• WHAT THE TASK REQUIRES
Would you print the full listing word for word?

• AVAILABLE DATA
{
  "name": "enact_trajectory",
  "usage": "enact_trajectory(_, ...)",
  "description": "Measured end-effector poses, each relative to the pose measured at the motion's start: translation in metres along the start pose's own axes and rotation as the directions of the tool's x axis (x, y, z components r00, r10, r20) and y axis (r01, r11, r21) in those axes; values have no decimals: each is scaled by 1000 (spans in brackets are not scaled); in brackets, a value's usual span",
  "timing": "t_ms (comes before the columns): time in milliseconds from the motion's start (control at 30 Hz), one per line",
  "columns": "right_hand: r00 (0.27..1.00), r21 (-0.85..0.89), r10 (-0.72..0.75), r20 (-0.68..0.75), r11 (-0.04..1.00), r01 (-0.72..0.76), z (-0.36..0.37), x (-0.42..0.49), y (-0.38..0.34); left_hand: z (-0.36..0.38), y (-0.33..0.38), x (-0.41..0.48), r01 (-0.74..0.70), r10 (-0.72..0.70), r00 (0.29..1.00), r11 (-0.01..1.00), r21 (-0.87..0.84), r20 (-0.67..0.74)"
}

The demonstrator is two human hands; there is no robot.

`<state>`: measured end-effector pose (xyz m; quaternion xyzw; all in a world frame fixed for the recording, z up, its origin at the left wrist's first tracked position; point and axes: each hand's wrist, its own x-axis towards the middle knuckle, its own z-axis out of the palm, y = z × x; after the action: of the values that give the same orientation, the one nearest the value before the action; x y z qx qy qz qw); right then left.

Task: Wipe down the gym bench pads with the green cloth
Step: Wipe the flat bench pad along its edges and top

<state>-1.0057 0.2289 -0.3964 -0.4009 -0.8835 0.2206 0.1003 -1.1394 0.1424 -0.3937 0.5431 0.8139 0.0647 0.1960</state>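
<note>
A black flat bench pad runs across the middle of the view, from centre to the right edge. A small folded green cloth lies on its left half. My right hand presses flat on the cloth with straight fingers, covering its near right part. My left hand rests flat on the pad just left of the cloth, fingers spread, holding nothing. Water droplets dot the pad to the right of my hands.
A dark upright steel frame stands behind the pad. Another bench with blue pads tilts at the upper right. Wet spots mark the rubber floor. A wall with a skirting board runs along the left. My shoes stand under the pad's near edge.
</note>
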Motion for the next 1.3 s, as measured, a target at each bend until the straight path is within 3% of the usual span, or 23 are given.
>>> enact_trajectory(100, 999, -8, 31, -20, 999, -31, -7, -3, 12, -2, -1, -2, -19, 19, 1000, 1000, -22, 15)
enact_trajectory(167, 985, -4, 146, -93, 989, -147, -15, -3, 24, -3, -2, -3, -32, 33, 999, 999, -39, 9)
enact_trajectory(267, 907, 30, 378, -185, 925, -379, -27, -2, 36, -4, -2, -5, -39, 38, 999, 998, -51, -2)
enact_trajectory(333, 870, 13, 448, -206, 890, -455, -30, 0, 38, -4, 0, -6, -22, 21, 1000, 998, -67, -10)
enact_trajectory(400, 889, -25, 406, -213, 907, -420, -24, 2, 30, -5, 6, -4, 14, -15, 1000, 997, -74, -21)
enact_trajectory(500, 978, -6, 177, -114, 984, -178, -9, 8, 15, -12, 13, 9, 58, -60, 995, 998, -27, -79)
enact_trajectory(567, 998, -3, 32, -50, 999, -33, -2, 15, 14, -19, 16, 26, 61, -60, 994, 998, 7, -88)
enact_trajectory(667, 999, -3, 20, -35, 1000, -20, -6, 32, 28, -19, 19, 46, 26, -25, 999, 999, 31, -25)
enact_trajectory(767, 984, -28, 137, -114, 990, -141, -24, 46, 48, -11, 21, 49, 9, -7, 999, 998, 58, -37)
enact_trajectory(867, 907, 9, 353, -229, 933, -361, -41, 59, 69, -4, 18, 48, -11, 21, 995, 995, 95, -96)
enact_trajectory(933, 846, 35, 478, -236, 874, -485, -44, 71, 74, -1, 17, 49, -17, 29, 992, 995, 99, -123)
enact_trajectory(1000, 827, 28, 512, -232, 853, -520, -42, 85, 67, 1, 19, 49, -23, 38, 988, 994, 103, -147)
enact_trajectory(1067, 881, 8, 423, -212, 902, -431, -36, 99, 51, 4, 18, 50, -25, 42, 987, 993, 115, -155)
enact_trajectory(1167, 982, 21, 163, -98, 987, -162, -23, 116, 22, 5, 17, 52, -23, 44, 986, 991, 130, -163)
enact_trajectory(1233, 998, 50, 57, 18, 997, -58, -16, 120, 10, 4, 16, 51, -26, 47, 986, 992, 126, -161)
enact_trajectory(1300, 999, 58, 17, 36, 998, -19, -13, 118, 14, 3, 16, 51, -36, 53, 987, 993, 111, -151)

• SOLUTION FOR THIS EXERCISE
{
  "name": "enact_trajectory",
  "usage": "enact_trajectory(_, ...)",
  "description": "Measured end-effector poses, each relative to the pose measured at the motion's start: translation in metres along the start pose's own axes and rotation as the directions of the tool's x axis (x, y, z components r00, r10, r20) and y axis (r01, r11, r21) in those axes; values have no decimals: each is scaled by 1000 (spans in brackets are not scaled); in brackets, a value's usual span",
  "timing": "t_ms (comes before the columns): time in milliseconds from the motion's start (control at 30 Hz), one per line",
  "columns": "right_hand: r00 (0.27..1.00), r21 (-0.85..0.89), r10 (-0.72..0.75), r20 (-0.68..0.75), r11 (-0.04..1.00), r01 (-0.72..0.76), z (-0.36..0.37), x (-0.42..0.49), y (-0.38..0.34); left_hand: z (-0.36..0.38), y (-0.33..0.38), x (-0.41..0.48), r01 (-0.74..0.70), r10 (-0.72..0.70), r00 (0.29..1.00), r11 (-0.01..1.00), r21 (-0.87..0.84), r20 (-0.67..0.74)"
}

The demonstrator is two human hands; there is no robot.

`<state>`: measured end-effector pose (xyz m; quaternion xyzw; all in a world frame fixed for the recording, z up, its origin at the left wrist's first tracked position; point and axes: each hand's wrist, its own x-axis towards the middle knuckle, its own z-axis out of the palm, y = z × x; after the action: of the values that give the same orientation, the one nearest the value before the action; x y z qx qy qz qw); right then left.

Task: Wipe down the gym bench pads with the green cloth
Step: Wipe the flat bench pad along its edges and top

<state>-1.0057 0.2289 -0.3964 -0.4009 -0.8835 0.2206 0.1003 -1.1394 0.1424 -0.3937 0.5431 0.8139 0.0647 0.1960</state>
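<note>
A black flat bench pad runs across the middle of the view, from centre to the right edge. A small folded green cloth lies on its left half. My right hand presses flat on the cloth with straight fingers, covering its near right part. My left hand rests flat on the pad just left of the cloth, fingers spread, holding nothing. Water droplets dot the pad to the right of my hands.
A dark upright steel frame stands behind the pad. Another bench with blue pads tilts at the upper right. Wet spots mark the rubber floor. A wall with a skirting board runs along the left. My shoes stand under the pad's near edge.
</note>
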Motion for the next 1.3 s, as measured, a target at each bend until the straight path is within 3% of the usual span, or 23 are given.
>>> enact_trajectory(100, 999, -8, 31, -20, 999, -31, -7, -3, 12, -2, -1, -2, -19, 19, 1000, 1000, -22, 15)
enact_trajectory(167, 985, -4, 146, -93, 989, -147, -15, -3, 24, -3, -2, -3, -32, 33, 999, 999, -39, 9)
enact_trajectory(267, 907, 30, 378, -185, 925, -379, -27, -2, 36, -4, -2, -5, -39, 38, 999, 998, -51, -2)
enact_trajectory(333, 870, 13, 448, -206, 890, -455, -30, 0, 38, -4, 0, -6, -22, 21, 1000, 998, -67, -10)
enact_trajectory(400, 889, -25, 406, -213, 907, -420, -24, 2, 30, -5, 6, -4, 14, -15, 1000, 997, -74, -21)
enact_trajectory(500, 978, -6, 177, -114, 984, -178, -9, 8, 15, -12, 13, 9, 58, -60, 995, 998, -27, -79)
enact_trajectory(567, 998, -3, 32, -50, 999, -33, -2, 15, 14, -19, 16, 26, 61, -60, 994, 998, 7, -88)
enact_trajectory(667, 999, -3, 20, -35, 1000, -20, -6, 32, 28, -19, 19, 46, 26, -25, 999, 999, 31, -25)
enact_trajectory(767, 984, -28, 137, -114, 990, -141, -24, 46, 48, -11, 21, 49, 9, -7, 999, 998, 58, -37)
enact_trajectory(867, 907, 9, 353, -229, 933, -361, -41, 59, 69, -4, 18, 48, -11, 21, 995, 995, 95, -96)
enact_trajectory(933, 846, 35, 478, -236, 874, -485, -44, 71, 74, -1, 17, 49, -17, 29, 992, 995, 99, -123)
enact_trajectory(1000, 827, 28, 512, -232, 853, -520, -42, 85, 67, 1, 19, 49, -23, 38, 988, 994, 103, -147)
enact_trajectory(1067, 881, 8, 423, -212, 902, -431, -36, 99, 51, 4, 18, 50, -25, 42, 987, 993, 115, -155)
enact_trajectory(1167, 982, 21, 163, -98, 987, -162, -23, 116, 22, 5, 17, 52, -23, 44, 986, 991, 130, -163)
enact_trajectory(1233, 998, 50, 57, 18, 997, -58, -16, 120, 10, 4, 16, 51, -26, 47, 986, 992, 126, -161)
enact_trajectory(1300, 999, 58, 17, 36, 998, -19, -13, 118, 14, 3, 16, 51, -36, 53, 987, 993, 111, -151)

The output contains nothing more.